Wednesday, February 12, 2014

Indonesian Peanut Sauté

If you like Noodles & Company as much as I do...this recipe title probably sounds familiar as it is indeed one of the items on their menu.  You could call this a "copy cat" recipe, but it has enough of a unique twist to make it stand on its own.  I do have to say though that it definitely rivaled the Noodles & Company version and I would go so far as to say that I prefer this homemade version!  With just enough spice and a hint of sweetness, the peanut sauce really brings the dish together and acts as a great base for any stir fry or noodle dish. The leftovers were even delicious enough to justify not joining co-workers in ordering Jimmy Johns...because only packing a "good lunch" can help you avoid that. 


Indonesian Peanut Sauté with Rice Noodles
Serves 4

1 lb. chicken, cut into thin strips or chunks
Peanut oil
1 Tbsp. chili garlic sauce
Juice of 1 lime
3 cloves garlic, pressed
1 tsp. soy sauce
Pepper (to taste)
8 oz. rice noodles (or about half a package)
1 carrot, julienned
Broccoli florets, chopped
¼ red pepper, sliced & ¼ green pepper, sliced
¼ of an onion, sliced
1 stalk celery, chopped
Bean sprouts
Peanuts (for topping, if desired)

Spicy Peanut Sauce:
1 c. chicken broth
6 Tbsp. crunchy or creamy peanut butter
3 tsp. chili garlic sauce
3 Tbsp. honey
6 Tbsp. soy sauce
2 Tbsp. fresh minced ginger
4-5 cloves garlic, pressed or minced

Heat large skillet, then add oil.  When oil is hot and starts to slightly smoke, add the chicken and sauté for about 7-8 minutes.  Add chili garlic sauce, lime, garlic, ginger, soy sauce, pepper and cook until sauce has reduced and chicken is cooked through and no longer pink.

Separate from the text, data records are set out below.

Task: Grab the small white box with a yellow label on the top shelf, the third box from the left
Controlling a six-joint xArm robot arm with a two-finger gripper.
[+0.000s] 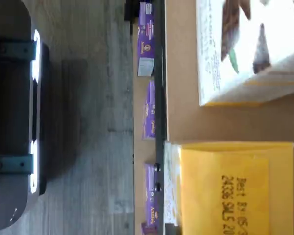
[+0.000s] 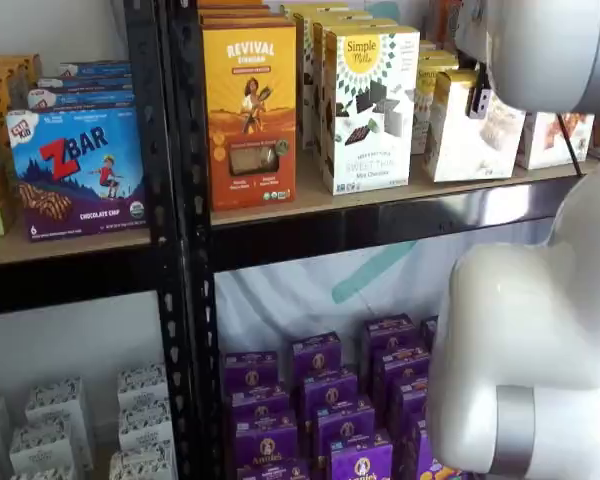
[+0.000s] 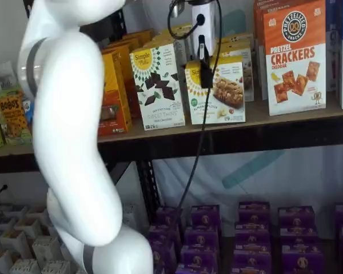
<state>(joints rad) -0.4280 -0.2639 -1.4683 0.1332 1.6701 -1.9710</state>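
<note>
The small white box [image 3: 218, 94], with a yellow top edge, stands on the top shelf [image 3: 274, 116] to the right of the taller white chocolate-squares carton [image 3: 157, 85]. It also shows in a shelf view [image 2: 468, 130] and, by its yellow top with a best-by print, in the wrist view [image 1: 235, 188]. My gripper [image 3: 206, 69] hangs from above at the box's front upper left corner. Only one black finger shows plainly, so I cannot tell whether it is open. A black finger also shows against the box in a shelf view [image 2: 478, 95].
An orange Revival carton [image 2: 248, 110] stands left of the chocolate-squares carton [image 2: 368, 105]. A pretzel crackers carton [image 3: 293, 57] stands to the right. Purple boxes [image 2: 330, 400] fill the shelf below. My white arm [image 3: 74, 142] stands in front. A dark mount [image 1: 12, 117] shows in the wrist view.
</note>
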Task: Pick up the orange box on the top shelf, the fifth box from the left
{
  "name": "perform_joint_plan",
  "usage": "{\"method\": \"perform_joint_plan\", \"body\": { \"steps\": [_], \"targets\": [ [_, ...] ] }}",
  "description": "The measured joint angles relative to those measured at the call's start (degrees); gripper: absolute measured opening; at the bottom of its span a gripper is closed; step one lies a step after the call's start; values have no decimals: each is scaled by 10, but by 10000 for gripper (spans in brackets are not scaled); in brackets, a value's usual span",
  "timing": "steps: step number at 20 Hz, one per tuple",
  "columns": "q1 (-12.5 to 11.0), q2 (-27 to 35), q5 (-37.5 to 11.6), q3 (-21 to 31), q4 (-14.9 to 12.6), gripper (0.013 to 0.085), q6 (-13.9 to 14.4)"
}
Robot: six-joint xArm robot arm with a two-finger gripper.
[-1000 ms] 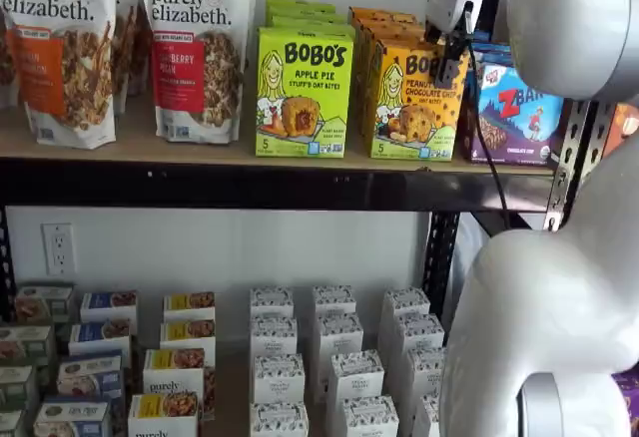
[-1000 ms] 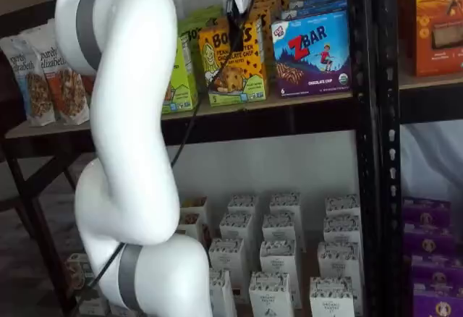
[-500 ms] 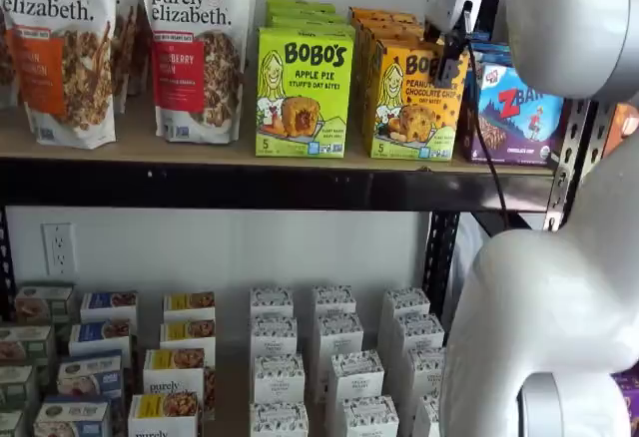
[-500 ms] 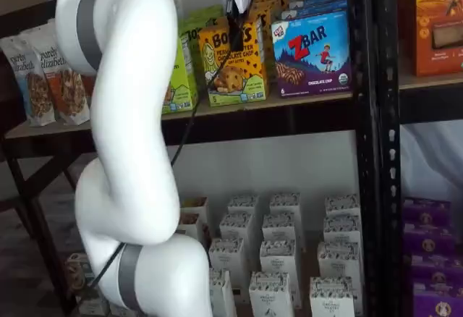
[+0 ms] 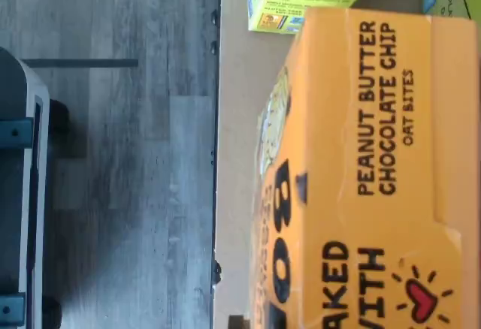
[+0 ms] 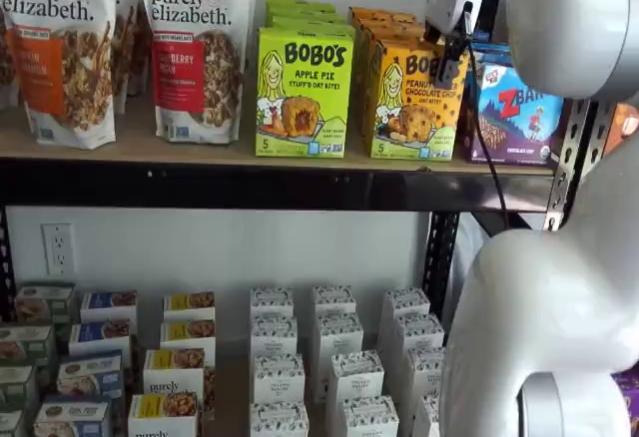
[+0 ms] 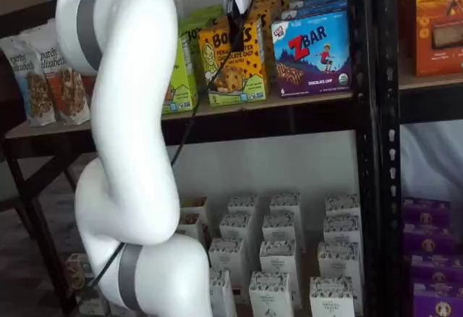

While chicken is cooking, prepare the rice noodles (boil about 5 minutes, to al dente) and make the peanut sauce. After the chicken is cooked, remove from the skillet and rest on plate covered in foil to keep warm. After the noodles are cooked, drain noodles in a colander and rinse with cold water

FOR THE PEANUT SAUCE: Combine chicken broth, peanut butter, chili sauce, honey, soy sauce, ginger, and garlic in a small saucepan over medium-low heat until sauce becomes smooth and well blended.
Re-oil the skillet, add vegetables and sauté about 7 minutes (except for the bean sprouts, add those after about 5 minutes so they stay crunchy and don’t overcook). 

Remove veggies from skillet and place in bowl with chicken.  Add the rice noodles to the skillet and fry for a couple minutes then add the peanut sauce.  Stir together until well mixed.  Top with veggies and chicken and garnish with peanuts if desired.   

Recipe adapted from: Favorite Family Recipes


Kate said...

This was my favorite dish at Noodles, and as far as I know they don't have that restaurant out here. I was excited when you posted this :-)

I made it last night and thought it was delicious! It was a bit too spicy for my young daughter, so I'll cut back on the chili next time, but I'll definitely be making it again. Thanks!

Jodi said...

Spectacular!! I had to make some changes because I didn't have all the exact ingredients, but it was a serious hit with my whole family! Thanks, Josie!